> [EXERCISE REQUIREMENTS]: When a line below holds the string "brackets", show that line.

Stored items:
- - -

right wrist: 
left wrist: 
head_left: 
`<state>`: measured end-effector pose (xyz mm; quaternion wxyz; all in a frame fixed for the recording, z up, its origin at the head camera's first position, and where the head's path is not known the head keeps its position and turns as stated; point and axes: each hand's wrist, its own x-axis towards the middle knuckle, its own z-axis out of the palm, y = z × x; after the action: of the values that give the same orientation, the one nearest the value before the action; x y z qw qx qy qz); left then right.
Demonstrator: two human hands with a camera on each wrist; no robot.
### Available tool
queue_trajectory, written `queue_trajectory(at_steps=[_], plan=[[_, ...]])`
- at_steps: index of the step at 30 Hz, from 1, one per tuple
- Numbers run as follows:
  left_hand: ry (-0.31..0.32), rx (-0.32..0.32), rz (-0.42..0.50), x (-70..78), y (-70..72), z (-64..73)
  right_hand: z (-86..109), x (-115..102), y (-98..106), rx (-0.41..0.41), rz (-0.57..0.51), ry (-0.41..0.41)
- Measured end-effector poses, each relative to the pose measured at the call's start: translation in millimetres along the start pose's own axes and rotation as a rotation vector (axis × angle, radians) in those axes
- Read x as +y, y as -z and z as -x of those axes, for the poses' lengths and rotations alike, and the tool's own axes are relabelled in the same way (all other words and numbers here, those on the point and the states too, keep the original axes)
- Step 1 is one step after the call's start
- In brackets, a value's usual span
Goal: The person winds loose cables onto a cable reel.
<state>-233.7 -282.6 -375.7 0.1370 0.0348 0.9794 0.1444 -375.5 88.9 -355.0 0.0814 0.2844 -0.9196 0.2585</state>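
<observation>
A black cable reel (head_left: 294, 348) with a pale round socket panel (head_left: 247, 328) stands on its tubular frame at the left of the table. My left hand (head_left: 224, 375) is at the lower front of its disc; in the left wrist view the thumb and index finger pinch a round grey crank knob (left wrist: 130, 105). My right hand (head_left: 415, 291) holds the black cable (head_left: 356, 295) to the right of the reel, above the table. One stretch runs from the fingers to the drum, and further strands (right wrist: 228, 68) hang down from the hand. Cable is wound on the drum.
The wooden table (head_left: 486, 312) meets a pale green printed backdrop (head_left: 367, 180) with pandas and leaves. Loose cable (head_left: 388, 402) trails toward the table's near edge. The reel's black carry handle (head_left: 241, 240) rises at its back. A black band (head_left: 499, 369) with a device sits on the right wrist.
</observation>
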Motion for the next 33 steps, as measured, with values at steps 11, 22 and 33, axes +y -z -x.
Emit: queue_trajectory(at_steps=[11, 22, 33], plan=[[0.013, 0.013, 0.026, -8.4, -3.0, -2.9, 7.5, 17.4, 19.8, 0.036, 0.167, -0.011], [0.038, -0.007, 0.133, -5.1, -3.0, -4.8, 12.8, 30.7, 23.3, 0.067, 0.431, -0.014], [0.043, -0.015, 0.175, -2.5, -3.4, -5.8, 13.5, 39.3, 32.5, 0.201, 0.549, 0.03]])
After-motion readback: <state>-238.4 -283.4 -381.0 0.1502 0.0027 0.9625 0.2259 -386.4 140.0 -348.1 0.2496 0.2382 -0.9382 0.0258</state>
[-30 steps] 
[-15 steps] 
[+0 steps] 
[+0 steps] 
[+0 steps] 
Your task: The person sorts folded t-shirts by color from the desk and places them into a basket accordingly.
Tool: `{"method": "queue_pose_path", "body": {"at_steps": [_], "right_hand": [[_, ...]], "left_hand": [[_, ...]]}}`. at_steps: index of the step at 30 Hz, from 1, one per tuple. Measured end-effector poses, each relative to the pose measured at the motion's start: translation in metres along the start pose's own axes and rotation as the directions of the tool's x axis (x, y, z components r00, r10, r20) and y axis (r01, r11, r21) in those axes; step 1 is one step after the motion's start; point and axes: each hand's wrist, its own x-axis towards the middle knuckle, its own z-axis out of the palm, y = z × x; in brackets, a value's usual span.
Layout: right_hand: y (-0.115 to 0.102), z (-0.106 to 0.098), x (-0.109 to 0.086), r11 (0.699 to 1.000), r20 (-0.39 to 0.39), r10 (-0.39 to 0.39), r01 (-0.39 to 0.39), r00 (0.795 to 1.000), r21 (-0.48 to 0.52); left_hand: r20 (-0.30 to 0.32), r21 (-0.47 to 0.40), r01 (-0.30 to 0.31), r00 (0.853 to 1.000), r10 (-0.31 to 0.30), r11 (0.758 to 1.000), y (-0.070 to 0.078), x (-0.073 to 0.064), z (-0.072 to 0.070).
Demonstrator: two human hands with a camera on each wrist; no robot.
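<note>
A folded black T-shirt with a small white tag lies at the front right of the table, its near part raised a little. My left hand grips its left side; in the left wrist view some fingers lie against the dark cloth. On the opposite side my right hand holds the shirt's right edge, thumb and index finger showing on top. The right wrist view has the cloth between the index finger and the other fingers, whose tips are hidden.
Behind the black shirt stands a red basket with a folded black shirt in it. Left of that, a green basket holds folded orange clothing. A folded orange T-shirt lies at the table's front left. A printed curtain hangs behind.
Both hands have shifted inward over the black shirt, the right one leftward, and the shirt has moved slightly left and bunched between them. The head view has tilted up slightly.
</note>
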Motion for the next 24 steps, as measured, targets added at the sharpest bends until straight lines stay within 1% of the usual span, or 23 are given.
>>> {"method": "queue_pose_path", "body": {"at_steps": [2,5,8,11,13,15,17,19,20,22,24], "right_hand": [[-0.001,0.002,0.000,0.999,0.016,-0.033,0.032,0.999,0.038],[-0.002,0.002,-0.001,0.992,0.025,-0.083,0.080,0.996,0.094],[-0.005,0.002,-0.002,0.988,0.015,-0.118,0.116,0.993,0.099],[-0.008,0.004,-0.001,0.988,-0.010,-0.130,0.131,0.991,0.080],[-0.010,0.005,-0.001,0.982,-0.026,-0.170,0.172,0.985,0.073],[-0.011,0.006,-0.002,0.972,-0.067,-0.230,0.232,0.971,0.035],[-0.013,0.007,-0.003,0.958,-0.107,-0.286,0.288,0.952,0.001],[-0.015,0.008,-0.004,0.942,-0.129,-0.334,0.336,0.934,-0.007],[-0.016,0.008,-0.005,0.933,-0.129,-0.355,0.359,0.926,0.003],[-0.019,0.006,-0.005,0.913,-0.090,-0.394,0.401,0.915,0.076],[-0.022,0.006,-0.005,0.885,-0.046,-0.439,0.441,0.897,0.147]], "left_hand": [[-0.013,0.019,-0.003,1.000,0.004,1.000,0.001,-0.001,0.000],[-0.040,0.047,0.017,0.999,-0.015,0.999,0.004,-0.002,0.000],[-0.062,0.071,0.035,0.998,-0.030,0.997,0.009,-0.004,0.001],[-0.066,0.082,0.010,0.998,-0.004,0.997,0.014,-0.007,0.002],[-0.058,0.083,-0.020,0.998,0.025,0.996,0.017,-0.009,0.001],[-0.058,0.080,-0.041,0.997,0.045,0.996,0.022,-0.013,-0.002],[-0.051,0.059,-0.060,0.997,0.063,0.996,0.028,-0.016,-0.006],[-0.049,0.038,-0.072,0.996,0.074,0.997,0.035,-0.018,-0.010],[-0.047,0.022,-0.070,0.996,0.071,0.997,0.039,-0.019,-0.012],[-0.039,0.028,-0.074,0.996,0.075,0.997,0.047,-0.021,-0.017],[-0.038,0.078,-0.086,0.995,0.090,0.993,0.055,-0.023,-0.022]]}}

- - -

> [EXPECTED ANSWER]:
- In brackets, a value's usual span
Tool: `{"method": "queue_pose_path", "body": {"at_steps": [_], "right_hand": [[_, ...]], "left_hand": [[_, ...]]}}`. at_steps: index of the step at 30 Hz, from 1, one per tuple. Measured end-effector poses, each relative to the pose measured at the motion's start: translation in metres along the start pose's own axes and rotation as the directions of the tool's x axis (x, y, z components r00, r10, r20) and y axis (r01, r11, r21) in those axes; step 1 is one step after the motion's start; point and axes: each hand's wrist, its own x-axis towards the middle knuckle, its own z-axis out of the palm, y = z × x; in brackets, a value's usual span.

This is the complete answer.